Mais dans ce cas, que deviennent les 4 autres unités du SI ? Elles se basent sur d’autres constantes… qui pourraient bien perdre leur ­statut de référence pour la définition d’unités. Ainsi, la seconde est-elle définie à partir d’un phénomène de transition énergétique qui se passe au sein de l’atome de césium. Ni cette transition (∆vcs) ni cet atome ne sont évidemment fondamentaux. Du reste, le césium n’a été choisi que par facilité technologique. La mole se base sur le nombre d’Avogadro (Na), certes constant… mais choisi arbitrairement par les chimistes. Carrément subjective est la candela puisque sa constante de référence, l’efficacité lumineuse maximale (Kcd), est basée sur la sensibilité de la rétine humaine. Quant à la dernière des 7 unités, l’ampère, elle constitue une sorte d’entre-deux car la constante de référence est ici la charge électrique élémentaire (e) liée à un objet bien matériel et précis, l’électron, mais en même temps, elle ne peut être déduite de la théorie. Du moins pour l’instant.

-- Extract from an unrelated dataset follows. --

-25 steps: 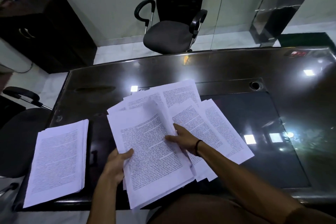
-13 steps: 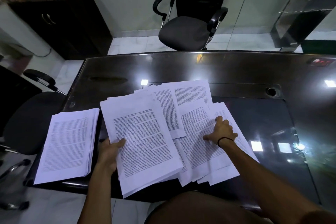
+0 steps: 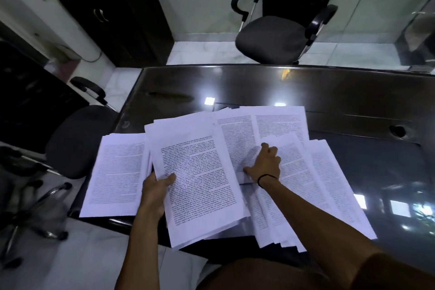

Tout ceci montre que la métrologie n’est pas au bout de ses peines dans sa quête d’un système d’unités naturelles, indépendant de tout choix humain. Ne serait-ce que parce qu’il y a une grande absente. Les 3 constantes fondamentales que nous avons citées (h, c et k) appartiennent en effet à 3 des grandes théories qui sont le socle de la physique actuelle: mécanique quantique, relativité restreinte et thermodynamique. Il y manque la 4e, la relativité générale à laquelle une constante fondamentale est cependant associée: celle de la gravitation G. Mais on n’est pas parvenu à la mesurer avec une précision suffisante (au-delà de 10-4), ce qui interdit de l’utiliser pour définir une des unités du SI, en l’occurrence la seconde. Alors qu’en ayant recours au césium, elle est ­parfaitement définie avec une incertitude relative de 10-16 !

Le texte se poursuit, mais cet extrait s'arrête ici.